Most individuals do not think about bank accounts as potential legal issues. For many reasons, however, I always tell my clients that bank accounts can be estate planning “wild cards” both during life and at death.

In my experience, most bank account issues begin at the time the account is opened or when changes are made without proper legal advice. Most banking institutions simply require $50 and a signature to open an account and within 15 minutes the transaction is complete. There are two decisions that should be considered every time a bank account is opened or changed: listing beneficiaries at death and naming a power of attorney in the event of disability.

Beneficiary designations are one of the most efficient ways to transfer assets at death. Life insurance, IRA’s, 401(k)’s, nonretirement investment accounts and bank accounts are all types of assets that can be designated at death to named beneficiaries. However, if the bank representative doesn’t offer and the customer does not remember to name a beneficiary, then the account is opened without a beneficiary. In my experience, bank accounts are the most common financial asset that individuals fail to name a beneficiary. The result: the bank account is effectively frozen at the death of an individual owner. The bank simply informs the family of the situation and, depending on the amount of assets, requires either a personal representative letter (via probate court) or a non-probate form called a transfer by affidavit. While beneficiary designation avoids this situation, there are still hazards to avoid when naming beneficiaries. If you do not update beneficiaries, you can unintentionally disinherit heirs if one of the named beneficiaries dies before you. Additionally, if you name a beneficiary who has special needs, a substance abuse problem or financial issues, that person still receives as a beneficiary, causing even more problems.

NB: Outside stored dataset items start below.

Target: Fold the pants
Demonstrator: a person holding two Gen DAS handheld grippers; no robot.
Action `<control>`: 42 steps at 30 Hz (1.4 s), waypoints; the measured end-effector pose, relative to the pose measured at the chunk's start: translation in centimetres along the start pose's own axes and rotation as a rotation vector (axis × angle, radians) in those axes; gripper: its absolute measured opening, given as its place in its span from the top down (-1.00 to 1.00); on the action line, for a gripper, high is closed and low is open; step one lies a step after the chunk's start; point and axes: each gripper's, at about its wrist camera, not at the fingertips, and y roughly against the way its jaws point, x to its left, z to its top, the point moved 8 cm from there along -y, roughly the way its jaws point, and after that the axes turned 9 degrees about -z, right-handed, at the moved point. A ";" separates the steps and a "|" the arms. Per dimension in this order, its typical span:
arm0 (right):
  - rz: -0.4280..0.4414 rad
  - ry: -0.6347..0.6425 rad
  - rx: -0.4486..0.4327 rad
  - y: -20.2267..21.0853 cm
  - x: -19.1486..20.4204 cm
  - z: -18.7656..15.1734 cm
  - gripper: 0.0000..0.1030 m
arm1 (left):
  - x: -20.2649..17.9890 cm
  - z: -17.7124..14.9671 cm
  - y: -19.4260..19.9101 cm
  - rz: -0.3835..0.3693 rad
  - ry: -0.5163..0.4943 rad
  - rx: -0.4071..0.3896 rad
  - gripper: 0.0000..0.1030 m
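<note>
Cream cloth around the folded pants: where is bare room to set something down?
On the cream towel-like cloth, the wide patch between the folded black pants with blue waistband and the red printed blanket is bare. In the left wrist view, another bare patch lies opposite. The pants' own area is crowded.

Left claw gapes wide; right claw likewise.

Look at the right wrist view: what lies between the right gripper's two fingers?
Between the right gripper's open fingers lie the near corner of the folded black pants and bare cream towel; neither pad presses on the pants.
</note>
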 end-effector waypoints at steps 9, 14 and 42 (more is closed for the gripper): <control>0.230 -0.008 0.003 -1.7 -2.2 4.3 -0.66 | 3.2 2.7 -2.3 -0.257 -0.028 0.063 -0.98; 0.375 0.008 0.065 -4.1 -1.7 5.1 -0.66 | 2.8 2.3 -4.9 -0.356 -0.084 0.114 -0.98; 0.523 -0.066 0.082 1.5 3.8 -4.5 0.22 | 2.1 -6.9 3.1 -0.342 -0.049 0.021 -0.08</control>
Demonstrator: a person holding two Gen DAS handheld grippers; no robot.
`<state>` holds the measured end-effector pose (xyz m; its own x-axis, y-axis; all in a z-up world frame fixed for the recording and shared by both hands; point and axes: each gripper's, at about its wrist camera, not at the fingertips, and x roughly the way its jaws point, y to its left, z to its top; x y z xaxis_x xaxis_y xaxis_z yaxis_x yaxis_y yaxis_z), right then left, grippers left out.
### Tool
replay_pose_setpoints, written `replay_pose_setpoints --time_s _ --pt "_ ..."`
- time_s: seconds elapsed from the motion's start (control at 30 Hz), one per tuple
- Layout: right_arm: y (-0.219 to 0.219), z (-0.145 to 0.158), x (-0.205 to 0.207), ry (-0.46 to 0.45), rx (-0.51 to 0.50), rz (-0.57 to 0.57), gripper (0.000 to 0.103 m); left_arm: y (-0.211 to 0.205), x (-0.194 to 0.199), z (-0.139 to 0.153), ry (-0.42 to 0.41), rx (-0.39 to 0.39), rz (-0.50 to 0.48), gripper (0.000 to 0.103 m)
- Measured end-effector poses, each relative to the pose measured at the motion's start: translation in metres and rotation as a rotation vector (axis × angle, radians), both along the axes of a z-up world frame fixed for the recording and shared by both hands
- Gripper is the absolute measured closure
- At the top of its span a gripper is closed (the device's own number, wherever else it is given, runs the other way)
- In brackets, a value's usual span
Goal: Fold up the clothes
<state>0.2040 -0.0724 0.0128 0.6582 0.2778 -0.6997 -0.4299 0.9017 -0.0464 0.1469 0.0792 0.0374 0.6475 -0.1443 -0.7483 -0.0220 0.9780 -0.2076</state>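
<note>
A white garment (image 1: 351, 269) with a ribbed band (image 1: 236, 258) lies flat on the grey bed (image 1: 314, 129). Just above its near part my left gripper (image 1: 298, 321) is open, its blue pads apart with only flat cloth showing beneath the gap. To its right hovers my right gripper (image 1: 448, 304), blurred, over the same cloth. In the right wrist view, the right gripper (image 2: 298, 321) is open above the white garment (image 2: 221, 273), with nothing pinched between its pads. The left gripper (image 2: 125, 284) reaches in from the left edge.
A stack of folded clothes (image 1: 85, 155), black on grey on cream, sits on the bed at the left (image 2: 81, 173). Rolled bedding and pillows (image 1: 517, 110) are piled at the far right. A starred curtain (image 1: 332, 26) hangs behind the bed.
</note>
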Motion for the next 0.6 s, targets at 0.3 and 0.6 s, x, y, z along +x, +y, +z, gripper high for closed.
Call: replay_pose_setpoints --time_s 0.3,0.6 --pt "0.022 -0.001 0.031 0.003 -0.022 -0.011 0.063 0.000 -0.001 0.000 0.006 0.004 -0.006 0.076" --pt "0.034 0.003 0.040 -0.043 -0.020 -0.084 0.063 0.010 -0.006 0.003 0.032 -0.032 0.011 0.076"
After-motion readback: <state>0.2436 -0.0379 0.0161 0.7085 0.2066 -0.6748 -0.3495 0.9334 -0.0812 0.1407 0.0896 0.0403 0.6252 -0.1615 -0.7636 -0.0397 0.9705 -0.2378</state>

Naming a power of attorney or an “agent” to act on your behalf to manage a bank account can be done in two ways. The first way is to draft a durable power of attorney for finances. This document appoints an agent and most likely a successor agent to act on your behalf for all your financial accounts, including bank accounts. The second way is to fill out a form at the bank to list a person to act as power of attorney over the specific account(s) held at the bank. The problem is that most of the time a bank representative adds another person as a joint owner instead of setting up a power of attorney on the account. While this might be a convenient way for the bank to allow another individual to assist you with your bank account, it can result in disastrous consequences. Most of the time it is the elderly parent who wants a child to assist them with their banking. However, the bank account is now owned by the child and subject to liabilities such as lawsuits, creditors and divorce of the child. Additionally, the child has no duty to act for the benefit of the parent and can withdraw any amount from the account. Lastly, the child immediately owns the account at the death of the parent, even if the parent wanted the account to be equally given to multiple children.

As the above illustrates, if bank accounts are not set up correctly it can lead to unintended consequences and in some cases, very expensive and complex legal issues.

Michael Maas is an estate planning attorney at Legacy Law Group, LLC. He can be contacted at This email address is being protected from spambots. You need JavaScript enabled to view it., www.legacylawllc.com or (920) 560-4651.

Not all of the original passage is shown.